Quan Chao, Xie Bingxian, Wang Hong Yu, Chen Shuai
MOE Key Laboratory of Model Animal for Disease Study, Model Animal Research Center, Nanjing Biomedical Research Institute, Nanjing University, Nanjing, 210061, China.
PLoS One. 2015 Apr 29;10(4):e0124491. doi: 10.1371/journal.pone.0124491. eCollection 2015.
The Rab GTPase activating protein (RabGAP), AS160/TBC1D4, is an important substrate of protein kinase B (PKB), and regulates insulin-stimulated trafficking of glucose transporter 4. Besides, AS160/TBC1D4 has also been shown to regulate trafficking of many other membrane proteins including FA translocase/CD36 in cardiomyocytes. However, it is not clear whether it plays any role in regulating heart functions in vivo. Here, we found that PKB-mediated phosphorylation of Thr649 on AS160/TBC1D4 represented one of the major PAS-binding signals in the heart in response to insulin. Mutation of Thr649 to a non-phosphorylatable alanine increased the R-wave amplitude in the AS160Thr649Ala knockin mice. However, this knockin mutation did not affect the heart functions under both normal and infarct conditions. Interestingly, myocardial infarction induced the expression of a related RabGAP, TBC1D1, in the infarct zone as well as in the border zone. Together, these data show that the Thr649 phosphorylation of AS160/TBC1D4 plays an important role in the heart's electrical conduction system through regulating the R-wave amplitude.

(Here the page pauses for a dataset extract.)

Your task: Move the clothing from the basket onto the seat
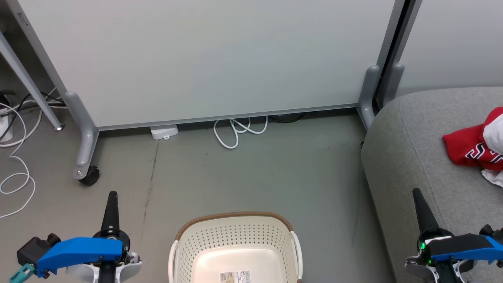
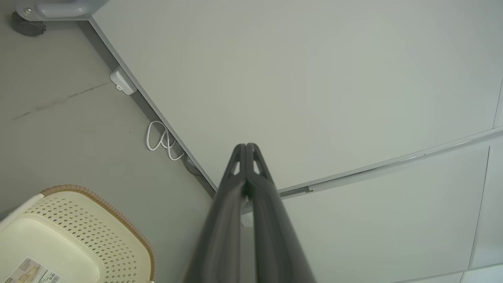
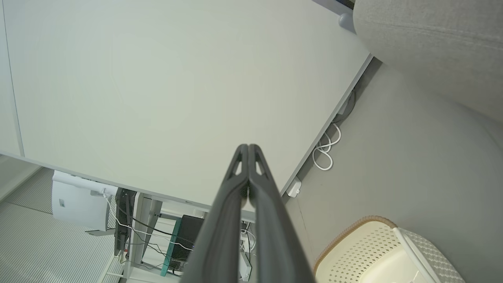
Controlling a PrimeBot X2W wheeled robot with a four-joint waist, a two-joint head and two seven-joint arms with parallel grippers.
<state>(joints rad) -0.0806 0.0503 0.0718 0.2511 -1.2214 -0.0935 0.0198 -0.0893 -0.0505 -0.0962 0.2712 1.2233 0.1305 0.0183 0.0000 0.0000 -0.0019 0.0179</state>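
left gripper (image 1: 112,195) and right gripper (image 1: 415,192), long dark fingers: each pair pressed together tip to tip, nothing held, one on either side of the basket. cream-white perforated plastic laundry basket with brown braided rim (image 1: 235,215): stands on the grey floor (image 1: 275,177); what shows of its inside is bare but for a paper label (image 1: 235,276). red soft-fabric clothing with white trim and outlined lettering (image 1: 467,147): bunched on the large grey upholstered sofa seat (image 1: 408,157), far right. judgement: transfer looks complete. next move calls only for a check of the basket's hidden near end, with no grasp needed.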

Rab鸟苷三磷酸酶激活蛋白(RabGAP),即AS160/TBC1D4,是蛋白激酶B(PKB)的重要底物,可调节胰岛素刺激的葡萄糖转运蛋白4的转运。此外,AS160/TBC1D4也已被证明可调节包括心肌细胞中脂肪酸转运体/CD36在内的许多其他膜蛋白的转运。然而,其在体内调节心脏功能方面是否发挥作用尚不清楚。在此,我们发现PKB介导的AS160/TBC1D4上苏氨酸649位点的磷酸化是心脏中响应胰岛素的主要PAS结合信号之一。将苏氨酸649突变为不可磷酸化的丙氨酸会增加AS160Thr649Ala基因敲入小鼠的R波振幅。然而,这种基因敲入突变在正常和梗死条件下均不影响心脏功能。有趣的是,心肌梗死会诱导梗死区以及边缘区中相关RabGAP,即TBC1D1的表达。总之,这些数据表明AS160/TBC1D4的苏氨酸649磷酸化通过调节R波振幅在心脏的电传导系统中发挥重要作用。